I think chi's are sort of like your "problem" breeds such as pits, dobies, and rotties. They can be very very good dogs. Or they can be very very bad dogs (growly, nippy, territorial, etc). With that being said, that pretty depends on the owner and how they train from the beginning. A dog gone bad can happen with any breed, really. I really like Cesar's book "From Puppyhood and Beyond."

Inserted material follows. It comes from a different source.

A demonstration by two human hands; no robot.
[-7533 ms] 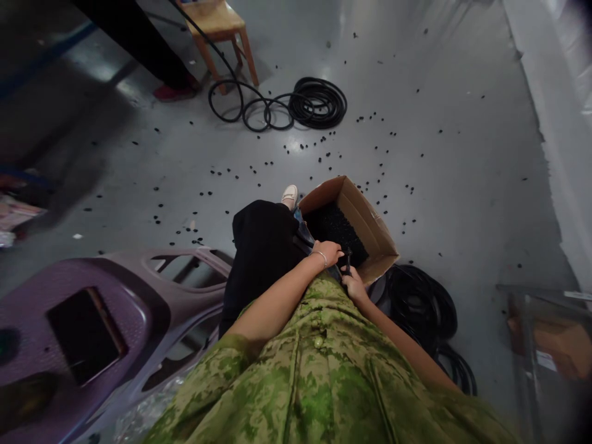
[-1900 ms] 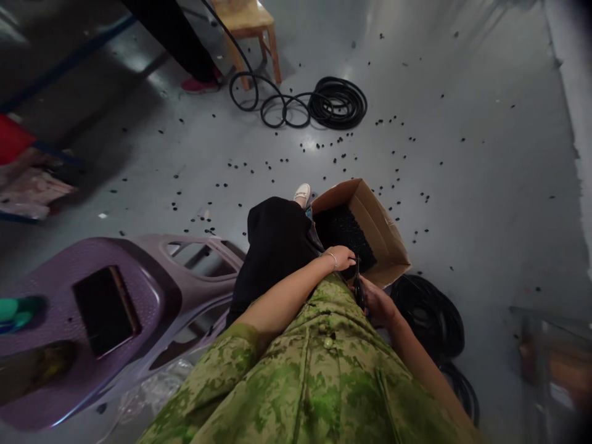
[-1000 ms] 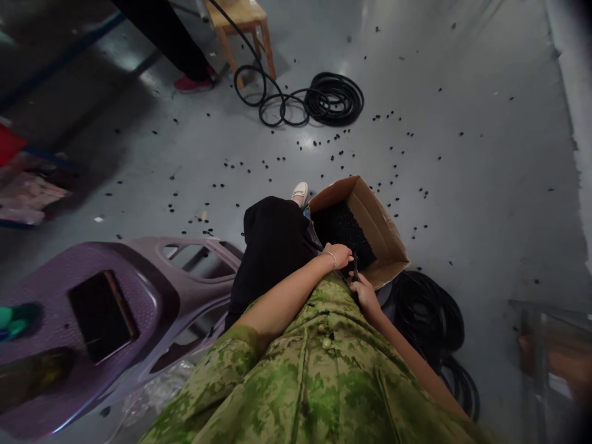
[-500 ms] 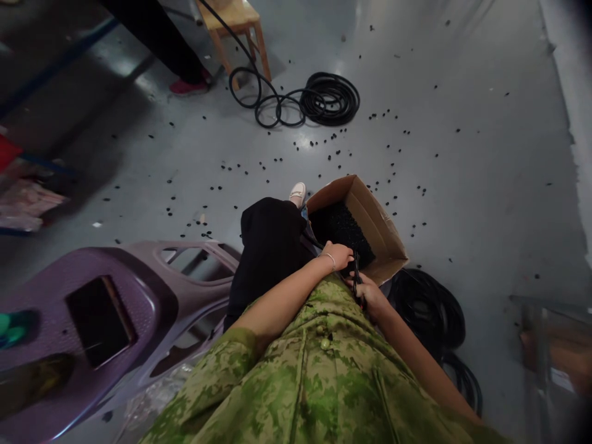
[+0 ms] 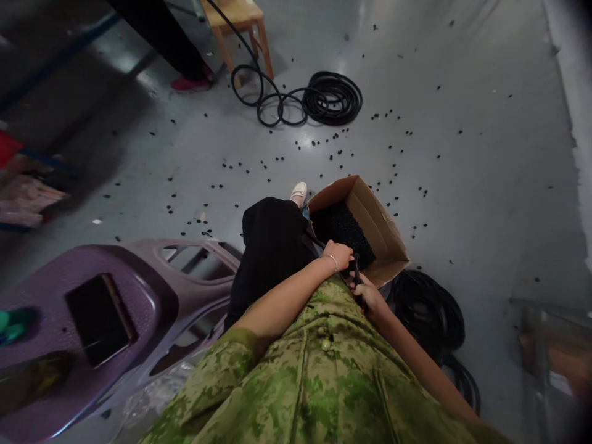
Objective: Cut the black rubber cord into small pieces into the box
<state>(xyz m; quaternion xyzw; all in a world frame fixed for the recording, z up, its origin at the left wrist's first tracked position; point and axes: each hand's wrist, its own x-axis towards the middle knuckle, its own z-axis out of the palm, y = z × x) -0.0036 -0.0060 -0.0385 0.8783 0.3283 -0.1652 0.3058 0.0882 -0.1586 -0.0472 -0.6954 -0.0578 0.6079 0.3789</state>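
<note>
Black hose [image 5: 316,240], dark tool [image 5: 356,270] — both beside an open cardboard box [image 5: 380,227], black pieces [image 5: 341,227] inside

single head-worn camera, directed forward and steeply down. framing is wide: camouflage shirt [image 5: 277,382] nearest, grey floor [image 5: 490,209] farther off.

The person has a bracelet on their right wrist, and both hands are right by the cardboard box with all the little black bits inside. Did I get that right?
Not quite: the bracelet is on the left wrist, as the head view shows. The left hand and right hand are by the cardboard box with little black bits inside.
</note>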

Chi's are really wonderful pets!


----------



## Wicked Pixie (Oct 14, 2011)

I am also a recent Chi convert, having kept and worked with many different breeds over the years.
I agree that they are not the easiest to house train (our boy is useless, but our girl was clean within a couple of weeks.) Also the need for socialisation. Ours were taken everywhere with us and introduced to all kinds of situations as puppies. They now love everyone (kids, dogs, other animals) and take everything in their stride. People are always amazed that Chihuahuas are not all shy, snappy and yappy.
Other than that, it's all positives! They can walk miles, but if you don't want to, you can wear them out playing fetch in the house. Even the long coats only need minimal grooming, so very low maintenance dogs. Being so tiny also means you can take them into places that bigger dogs wouldn't be allowed.
Just thought of another negative. You can't walk for more than 5 minutes without being stopped by someone telling you how cute your dog is!


----------



## Kaila (Nov 10, 2009)

Socializing your puppy can include first taking him to a SMALL DOG play group that is age appropriate and where all puppies are vaccinated appropriately for their age. Once your pup is fully vaccinated, take him/her to as many places as possible to meet as many different people as possible. The rule of thumb is "introduce your puppy to 100 new people by 12 weeks of age." Try to avoid situations where your pup's safety is beyond your control (like a dog park) because one bad experience can significantly traumatize a puppy for life. After the first few months, continue socializing as often as possible. The more the better. Introduce him to people of different ethnicities, people with beards, hats, canes, wheelchairs, baby strollers, (calm) children, etc.

This might be useful:
Developmental Stages of Dogs


*"Negatives" and Words of Warning:*

They may not do well with small children (under 11 years old or so). This isn't because of the dog, it's because many young children can be too rough with a chihuahua. They can accidentally step on them or drop them, breaking bones. They can corner them and terrify the dog, provoking it to bite out of fear. Most rescues won't adopt a chi to a family with young children.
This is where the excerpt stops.